In short the Obama phenomenon may present a new paradigm in American politics, and to understand it we have to develop and use a new set of ideas, concepts, and categories to explain what is happening in our presidential politics. In particular four new conditions discussed below seem to comprise the Obama paradigm. Collectively they point to a radically new and potentially transformative force in American politics.
-snip
Obama's change message, now articulated by candidates of both parties, is neither new nor distinctive. He has positions on all major issues, but the campaign is neither about issues nor the sum of the parts. It is essentially thematic without much issue salience, other than the impassioned appeal to end partisan bickering and create "hope" for a better future. His message is quintessential American populism: lofty but not loony in its delivery--part evangelist, part salesman. The rhetoric is soaring but soothing, and it is rhetoric that resonates for many voters. Indeed Obama's oratorical flourishes have been magnificent, evoking recall of oratorical giants like Lincoln, La Follette, John Kennedy, and Reagan. To appreciate him, one has only to contrast a youthful Bill Clinton lulling the 1988 convention delegates to sleep with a long, boorish opening address. How different were Obama's efforts on the national stage at the Democratic convention in 2004 or at his victory speech in Iowa or his subsequent speech in New Hampshire? No candidate since William Jennings Bryan in the 19th century has captivated a party with rhetoric as Obama has done.
The debate about the Obama phenomenon will rage for some time. Is he merely a historical curiosity in the mold of William Jennings Bryan, whose appeals moved thousand to tears but whose ultimate fate was to be crushed ignominiously by electoral defeats? Or is he more like John Kennedy in 1960 that transmuted populist appeals and generational change into the spirit of Camelot--lifting the spirits of the nation and attracting a new generation of Americans into government service and politics?

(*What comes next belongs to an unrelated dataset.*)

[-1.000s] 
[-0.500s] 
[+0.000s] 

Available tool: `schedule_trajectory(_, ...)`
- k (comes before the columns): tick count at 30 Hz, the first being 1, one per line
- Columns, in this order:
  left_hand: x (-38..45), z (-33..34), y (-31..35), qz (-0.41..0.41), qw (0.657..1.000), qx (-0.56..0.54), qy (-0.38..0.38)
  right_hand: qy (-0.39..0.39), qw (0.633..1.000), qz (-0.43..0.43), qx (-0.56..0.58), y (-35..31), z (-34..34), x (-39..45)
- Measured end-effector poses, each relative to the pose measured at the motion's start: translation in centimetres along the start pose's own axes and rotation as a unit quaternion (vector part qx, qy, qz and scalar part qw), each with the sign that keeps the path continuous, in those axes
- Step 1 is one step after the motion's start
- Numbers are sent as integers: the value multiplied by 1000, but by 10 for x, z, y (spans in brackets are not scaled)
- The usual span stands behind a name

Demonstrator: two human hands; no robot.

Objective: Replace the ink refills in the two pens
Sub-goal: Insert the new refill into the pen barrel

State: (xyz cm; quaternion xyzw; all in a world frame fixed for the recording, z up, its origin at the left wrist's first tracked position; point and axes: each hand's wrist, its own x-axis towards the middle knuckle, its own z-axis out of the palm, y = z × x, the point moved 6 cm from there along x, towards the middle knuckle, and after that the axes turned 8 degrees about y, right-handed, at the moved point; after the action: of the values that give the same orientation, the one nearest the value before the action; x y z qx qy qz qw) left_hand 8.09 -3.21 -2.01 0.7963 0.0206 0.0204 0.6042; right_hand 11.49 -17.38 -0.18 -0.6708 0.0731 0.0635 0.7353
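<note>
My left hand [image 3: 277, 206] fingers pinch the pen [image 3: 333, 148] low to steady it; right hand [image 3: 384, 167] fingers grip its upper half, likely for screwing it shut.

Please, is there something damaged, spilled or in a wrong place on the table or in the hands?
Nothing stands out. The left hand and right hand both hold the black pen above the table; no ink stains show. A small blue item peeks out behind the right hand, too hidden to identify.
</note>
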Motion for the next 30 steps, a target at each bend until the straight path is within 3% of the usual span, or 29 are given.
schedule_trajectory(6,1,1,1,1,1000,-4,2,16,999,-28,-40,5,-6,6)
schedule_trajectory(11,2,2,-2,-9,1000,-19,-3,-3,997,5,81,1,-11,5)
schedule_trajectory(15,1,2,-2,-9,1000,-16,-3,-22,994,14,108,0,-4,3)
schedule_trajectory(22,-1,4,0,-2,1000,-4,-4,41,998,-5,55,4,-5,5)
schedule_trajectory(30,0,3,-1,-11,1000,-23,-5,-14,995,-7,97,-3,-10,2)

In the end, we expect Obama will neither be relegated to the footnotes of history like Bryan nor raised to the heights of political sanctity as was Kennedy. Instead he is more likely to be remembered as the first authentic 21st century presidential candidate--as arguably Theodore Roosevelt was the first 20th century candidate and Thomas Jefferson the first 19th century candidate. As such Obama, like Roosevelt and Jefferson before him, transcends traditional categories we have constructed to analyze and understand presidential candidacies. A candidate that seemed to be at the start a round peg in a square hole as Roosevelt was a century ago, might turn out to be the candidate that produces a whole new blueprint of how to run for and win the presidency.